___ Given data

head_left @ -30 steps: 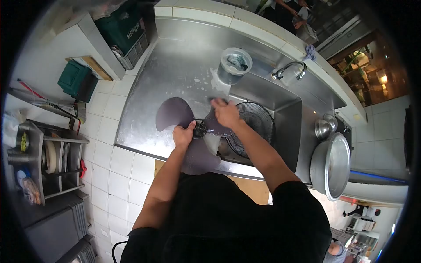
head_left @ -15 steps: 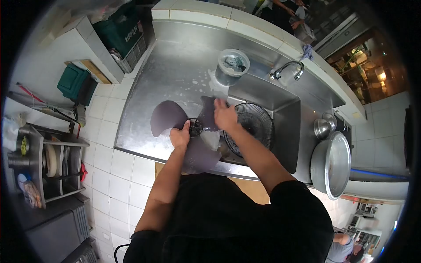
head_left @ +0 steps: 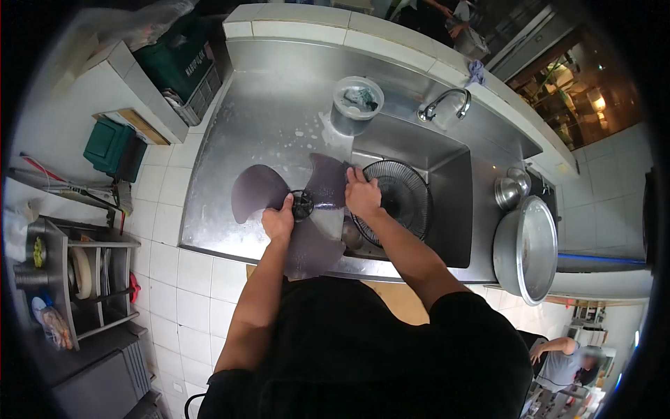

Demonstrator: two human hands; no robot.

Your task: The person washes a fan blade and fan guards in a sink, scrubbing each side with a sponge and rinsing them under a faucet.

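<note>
A fan blade [head_left: 303, 250] with three translucent purple-grey lobes and a dark hub lies over the steel counter by the sink, its nearest lobe close to my body. My left hand [head_left: 278, 222] is closed on it beside the hub, thumb on the rim. At the outer edge of the upper right lobe, which looks wet, my right hand [head_left: 364, 193] has its fingers bent over the edge; their undersides are hidden. Beneath and beyond that hand, a round black fan grille [head_left: 403, 202] sits in the sink.
A clear tub [head_left: 349, 124] with a greenish cloth or scrubber in it stands behind the sink [head_left: 457, 202]. Right of it is a curved faucet [head_left: 447, 103]. A large metal pot [head_left: 527, 251] and small metal bowls [head_left: 511, 190] are on the right. Other people appear farther off.
My right hand has moved from the surface of the upper right lobe to its outer edge. The left hand keeps its hold by the hub. The whole view has shifted slightly.
</note>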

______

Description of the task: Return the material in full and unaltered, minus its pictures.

Answer to the problem:
head_left @ -30 steps: 
head_left @ -15 steps: 
head_left @ +0 steps: 

Demonstrator: two human hands; no robot.

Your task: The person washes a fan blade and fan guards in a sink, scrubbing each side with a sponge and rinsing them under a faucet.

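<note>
A fan blade [head_left: 303, 250] with three translucent purple-grey lobes and a dark hub lies over the steel counter by the sink, its nearest lobe close to my body. My left hand [head_left: 278, 222] is closed on it beside the hub, thumb on the rim. At the outer edge of the upper right lobe, which looks wet, my right hand [head_left: 364, 193] has its fingers bent over the edge; their undersides are hidden. Beneath and beyond that hand, a round black fan grille [head_left: 403, 202] sits in the sink.
A clear tub [head_left: 349, 124] with a greenish cloth or scrubber in it stands behind the sink [head_left: 457, 202]. Right of it is a curved faucet [head_left: 447, 103]. A large metal pot [head_left: 527, 251] and small metal bowls [head_left: 511, 190] are on the right. Other people appear farther off.
My right hand has moved from the surface of the upper right lobe to its outer edge. The left hand keeps its hold by the hub. The whole view has shifted slightly.
</note>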

Nothing more will be written for this answer.